La publicación de los resultados de PISA 2025 no solo actualiza el estado del aprendizaje en el mundo; también obliga a replantear, con mayor rigor, la discusión sobre el papel de la inteligencia artificial (IA) en la educación. La pregunta ya no es si la IA es una amenaza o una oportunidad, sino qué tipo de sistemas educativos pueden aprovecharla sin profundizar sus fallas estructurales.
Los datos son contundentes. En el país, menos del 10 % de los estudiantes alcanza los niveles de competencia que permiten resolver problemas no rutinarios en Matemática y Lectura. Esta fragilidad cognitiva condiciona cualquier integración tecnológica: la IA no corrige déficits de base, los amplifica si se introduce sin estrategia. PISA 2025 advierte que el uso intensivo de herramientas digitales sin mediación docente se asocia con peores resultados, una señal de que la tecnología, por sí sola, no sustituye la interacción pedagógica ni el esfuerzo intelectual.

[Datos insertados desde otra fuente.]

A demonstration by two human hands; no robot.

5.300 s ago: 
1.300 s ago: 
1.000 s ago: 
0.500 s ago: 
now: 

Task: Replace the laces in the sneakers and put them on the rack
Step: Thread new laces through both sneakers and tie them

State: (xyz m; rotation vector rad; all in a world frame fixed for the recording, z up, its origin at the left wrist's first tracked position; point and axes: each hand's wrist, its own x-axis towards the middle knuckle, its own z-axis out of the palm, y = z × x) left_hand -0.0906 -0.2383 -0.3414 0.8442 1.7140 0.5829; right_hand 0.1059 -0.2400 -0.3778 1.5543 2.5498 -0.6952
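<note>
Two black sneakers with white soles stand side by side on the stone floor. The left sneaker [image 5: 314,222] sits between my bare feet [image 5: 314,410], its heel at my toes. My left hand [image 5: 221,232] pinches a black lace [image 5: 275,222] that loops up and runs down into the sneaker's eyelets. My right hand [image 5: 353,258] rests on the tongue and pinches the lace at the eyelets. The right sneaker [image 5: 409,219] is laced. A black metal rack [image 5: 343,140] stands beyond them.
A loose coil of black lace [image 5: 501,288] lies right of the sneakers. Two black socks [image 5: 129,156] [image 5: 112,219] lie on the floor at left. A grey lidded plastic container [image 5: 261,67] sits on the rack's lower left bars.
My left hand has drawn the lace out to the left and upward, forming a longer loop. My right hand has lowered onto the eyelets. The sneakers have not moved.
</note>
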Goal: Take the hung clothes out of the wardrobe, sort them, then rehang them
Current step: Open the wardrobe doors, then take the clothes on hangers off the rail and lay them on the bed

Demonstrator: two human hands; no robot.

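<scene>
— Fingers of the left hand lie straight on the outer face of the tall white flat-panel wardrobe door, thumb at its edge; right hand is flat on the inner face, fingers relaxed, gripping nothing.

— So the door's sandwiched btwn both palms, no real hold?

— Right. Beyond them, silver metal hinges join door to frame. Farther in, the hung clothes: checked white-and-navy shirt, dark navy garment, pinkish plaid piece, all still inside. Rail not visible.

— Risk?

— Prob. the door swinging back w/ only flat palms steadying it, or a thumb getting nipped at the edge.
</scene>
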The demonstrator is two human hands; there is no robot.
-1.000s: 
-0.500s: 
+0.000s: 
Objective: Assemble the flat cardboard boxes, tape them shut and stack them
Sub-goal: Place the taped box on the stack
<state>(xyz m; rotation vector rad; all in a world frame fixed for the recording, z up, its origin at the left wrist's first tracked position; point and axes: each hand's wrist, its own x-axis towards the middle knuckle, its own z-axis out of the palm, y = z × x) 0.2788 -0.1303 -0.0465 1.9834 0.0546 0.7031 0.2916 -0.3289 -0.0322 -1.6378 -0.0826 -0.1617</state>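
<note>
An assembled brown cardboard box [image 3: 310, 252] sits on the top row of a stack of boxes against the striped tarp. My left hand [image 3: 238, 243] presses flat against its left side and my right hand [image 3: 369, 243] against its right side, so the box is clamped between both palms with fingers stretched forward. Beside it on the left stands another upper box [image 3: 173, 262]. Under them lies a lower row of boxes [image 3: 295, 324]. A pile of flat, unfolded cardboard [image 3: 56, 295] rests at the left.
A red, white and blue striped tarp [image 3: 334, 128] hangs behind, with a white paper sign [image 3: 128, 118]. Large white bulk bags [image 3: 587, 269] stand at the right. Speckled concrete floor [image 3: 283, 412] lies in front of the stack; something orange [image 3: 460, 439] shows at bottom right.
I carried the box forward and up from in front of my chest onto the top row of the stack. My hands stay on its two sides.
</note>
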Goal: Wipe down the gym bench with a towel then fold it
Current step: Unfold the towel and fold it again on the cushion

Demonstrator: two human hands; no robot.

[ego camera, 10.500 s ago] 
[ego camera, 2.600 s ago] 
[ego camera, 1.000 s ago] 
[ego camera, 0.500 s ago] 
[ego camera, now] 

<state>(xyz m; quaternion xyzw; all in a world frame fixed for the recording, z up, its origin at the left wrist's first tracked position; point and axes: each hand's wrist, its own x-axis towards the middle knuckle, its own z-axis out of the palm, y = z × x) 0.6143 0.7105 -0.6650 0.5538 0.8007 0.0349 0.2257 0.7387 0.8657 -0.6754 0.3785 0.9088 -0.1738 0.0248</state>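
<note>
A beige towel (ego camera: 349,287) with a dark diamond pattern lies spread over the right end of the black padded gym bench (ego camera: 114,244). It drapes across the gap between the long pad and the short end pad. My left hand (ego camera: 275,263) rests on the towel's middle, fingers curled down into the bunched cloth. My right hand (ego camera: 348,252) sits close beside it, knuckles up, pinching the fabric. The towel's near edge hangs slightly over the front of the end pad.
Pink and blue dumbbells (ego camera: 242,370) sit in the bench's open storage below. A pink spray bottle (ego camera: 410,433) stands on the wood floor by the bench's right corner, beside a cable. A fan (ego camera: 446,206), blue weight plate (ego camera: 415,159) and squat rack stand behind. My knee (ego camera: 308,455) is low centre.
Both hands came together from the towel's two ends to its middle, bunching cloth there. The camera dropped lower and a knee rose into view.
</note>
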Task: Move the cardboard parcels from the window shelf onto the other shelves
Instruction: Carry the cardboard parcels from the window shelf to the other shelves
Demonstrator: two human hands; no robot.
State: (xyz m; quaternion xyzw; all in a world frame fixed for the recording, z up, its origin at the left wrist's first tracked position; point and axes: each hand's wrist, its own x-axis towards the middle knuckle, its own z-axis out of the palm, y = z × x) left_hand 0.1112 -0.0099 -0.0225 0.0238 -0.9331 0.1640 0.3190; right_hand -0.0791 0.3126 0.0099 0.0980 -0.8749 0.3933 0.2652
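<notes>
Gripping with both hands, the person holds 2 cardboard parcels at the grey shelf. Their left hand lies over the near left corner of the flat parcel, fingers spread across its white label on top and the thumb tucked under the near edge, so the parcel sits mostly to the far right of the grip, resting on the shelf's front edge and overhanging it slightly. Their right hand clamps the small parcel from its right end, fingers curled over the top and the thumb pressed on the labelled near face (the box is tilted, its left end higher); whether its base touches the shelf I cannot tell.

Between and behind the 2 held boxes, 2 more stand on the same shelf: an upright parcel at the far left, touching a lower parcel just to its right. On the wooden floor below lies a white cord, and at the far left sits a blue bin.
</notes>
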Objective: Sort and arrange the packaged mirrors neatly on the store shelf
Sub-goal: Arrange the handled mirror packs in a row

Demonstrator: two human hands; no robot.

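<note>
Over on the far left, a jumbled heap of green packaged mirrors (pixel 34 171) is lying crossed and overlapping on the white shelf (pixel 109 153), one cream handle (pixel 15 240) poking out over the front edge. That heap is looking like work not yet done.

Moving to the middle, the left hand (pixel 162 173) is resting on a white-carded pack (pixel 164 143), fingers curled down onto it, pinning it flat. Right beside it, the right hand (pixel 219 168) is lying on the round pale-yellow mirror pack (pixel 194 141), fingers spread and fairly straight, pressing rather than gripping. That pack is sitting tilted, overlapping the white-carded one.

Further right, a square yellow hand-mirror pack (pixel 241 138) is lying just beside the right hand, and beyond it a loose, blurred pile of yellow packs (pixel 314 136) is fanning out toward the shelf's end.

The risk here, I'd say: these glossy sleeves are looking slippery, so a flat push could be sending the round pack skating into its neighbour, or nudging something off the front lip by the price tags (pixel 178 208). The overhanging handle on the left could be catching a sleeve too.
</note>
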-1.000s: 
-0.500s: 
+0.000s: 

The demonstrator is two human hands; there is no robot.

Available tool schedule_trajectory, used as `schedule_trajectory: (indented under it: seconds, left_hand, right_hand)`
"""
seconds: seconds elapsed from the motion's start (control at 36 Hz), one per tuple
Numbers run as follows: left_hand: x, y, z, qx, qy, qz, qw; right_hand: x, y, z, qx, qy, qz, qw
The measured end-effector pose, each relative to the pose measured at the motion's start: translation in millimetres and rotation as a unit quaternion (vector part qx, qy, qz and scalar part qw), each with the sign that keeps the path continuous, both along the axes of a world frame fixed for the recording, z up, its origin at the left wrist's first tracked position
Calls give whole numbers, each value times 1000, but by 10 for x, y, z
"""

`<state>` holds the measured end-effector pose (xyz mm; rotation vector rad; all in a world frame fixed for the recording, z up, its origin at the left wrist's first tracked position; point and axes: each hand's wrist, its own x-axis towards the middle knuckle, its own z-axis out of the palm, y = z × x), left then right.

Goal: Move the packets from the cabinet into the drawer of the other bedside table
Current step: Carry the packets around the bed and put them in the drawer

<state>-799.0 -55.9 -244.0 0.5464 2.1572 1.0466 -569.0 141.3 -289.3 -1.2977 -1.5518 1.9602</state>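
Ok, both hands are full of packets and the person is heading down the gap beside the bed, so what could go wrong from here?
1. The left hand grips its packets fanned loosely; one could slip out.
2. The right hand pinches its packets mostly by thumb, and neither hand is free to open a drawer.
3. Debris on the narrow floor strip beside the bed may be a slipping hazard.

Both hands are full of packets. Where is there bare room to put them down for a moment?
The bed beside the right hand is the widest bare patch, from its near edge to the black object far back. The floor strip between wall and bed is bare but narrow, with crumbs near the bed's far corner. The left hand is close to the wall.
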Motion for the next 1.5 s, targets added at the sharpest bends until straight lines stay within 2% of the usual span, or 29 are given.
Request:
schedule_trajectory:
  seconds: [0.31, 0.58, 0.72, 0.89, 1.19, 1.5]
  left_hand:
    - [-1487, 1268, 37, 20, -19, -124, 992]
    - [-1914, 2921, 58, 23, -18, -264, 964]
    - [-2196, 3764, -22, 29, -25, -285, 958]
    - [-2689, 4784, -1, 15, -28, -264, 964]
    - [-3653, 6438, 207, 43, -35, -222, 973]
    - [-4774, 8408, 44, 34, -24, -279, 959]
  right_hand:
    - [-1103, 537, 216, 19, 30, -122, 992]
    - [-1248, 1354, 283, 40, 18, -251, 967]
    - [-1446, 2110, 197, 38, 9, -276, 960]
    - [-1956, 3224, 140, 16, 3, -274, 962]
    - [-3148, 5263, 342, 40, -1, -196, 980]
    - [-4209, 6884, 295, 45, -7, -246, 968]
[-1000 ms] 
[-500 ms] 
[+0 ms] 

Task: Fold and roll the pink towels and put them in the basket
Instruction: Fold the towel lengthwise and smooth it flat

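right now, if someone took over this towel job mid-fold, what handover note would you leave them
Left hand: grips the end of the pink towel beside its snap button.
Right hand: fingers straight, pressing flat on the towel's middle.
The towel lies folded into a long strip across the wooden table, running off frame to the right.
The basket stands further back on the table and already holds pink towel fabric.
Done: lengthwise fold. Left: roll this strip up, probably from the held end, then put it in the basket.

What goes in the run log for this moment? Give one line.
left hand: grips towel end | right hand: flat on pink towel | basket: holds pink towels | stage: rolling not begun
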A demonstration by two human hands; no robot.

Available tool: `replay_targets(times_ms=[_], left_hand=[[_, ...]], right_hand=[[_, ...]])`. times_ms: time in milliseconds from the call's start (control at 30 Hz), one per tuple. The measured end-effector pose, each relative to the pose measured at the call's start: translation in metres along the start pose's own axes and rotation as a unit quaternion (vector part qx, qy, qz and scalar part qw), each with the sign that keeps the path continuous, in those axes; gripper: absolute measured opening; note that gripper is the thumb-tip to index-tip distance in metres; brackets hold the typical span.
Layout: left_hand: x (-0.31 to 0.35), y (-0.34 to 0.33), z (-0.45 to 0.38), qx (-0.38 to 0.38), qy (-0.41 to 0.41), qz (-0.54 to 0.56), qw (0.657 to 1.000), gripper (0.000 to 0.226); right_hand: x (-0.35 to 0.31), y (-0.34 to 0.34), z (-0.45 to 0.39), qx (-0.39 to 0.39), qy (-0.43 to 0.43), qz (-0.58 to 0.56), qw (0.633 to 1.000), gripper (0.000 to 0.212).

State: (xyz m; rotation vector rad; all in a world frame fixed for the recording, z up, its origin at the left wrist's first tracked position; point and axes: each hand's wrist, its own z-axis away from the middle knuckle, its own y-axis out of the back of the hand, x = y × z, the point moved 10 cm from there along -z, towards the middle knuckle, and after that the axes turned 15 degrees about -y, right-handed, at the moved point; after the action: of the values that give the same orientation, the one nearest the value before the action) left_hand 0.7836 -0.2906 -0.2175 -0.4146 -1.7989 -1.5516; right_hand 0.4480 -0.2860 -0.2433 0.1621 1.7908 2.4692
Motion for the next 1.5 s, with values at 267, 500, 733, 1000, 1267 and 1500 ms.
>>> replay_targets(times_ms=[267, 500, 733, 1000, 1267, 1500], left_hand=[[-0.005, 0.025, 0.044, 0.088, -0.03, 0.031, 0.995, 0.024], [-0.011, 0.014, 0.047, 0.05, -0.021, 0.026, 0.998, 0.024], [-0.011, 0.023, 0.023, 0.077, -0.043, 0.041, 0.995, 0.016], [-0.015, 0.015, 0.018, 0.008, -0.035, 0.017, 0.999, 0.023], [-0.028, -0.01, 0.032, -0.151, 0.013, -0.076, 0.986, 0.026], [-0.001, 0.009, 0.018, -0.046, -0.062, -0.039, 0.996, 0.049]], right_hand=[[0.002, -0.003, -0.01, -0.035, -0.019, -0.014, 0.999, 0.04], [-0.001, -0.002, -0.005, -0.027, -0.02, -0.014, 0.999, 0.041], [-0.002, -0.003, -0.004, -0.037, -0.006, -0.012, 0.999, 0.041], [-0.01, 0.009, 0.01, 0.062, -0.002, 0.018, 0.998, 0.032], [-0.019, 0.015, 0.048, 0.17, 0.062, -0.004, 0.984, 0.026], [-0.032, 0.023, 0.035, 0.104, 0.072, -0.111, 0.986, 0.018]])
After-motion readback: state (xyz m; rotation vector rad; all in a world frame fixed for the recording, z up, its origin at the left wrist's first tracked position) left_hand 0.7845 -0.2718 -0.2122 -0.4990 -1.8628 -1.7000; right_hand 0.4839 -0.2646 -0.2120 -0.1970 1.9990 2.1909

Sin embargo, la IA abre posibilidades inéditas. En la capa cognitiva, los algoritmos adaptativos permiten diagnósticos finos y trayectorias personalizadas; en la capa pedagógica, los modelos generativos facilitan retroalimentación inmediata y materiales ajustados al nivel del estudiante; en la capa institucional, la analítica masiva de datos puede orientar políticas y optimizar recursos.
PISA 2025 también muestra señales de oportunidad. Los estudiantes dominicanos de contextos vulnerables exhiben avances en Ciencias y mayor resiliencia académica. Esto sugiere que, con políticas de acceso equitativo, formación docente en IA y marcos éticos robustos, la tecnología podría convertirse en un acelerador de equidad.
El debate, entonces, debe desplazarse del terreno emocional al técnico. La IA no es una amenaza inevitable ni una panacea garantizada. Es una herramienta cuyo impacto depende de la arquitectura educativa que la recibe.
Si el país decide integrar la IA para fortalecer el razonamiento, la docencia y la gestión, puede transformar sus resultados; si la usa para reemplazar procesos humanos, corre el riesgo de profundizar sus brechas.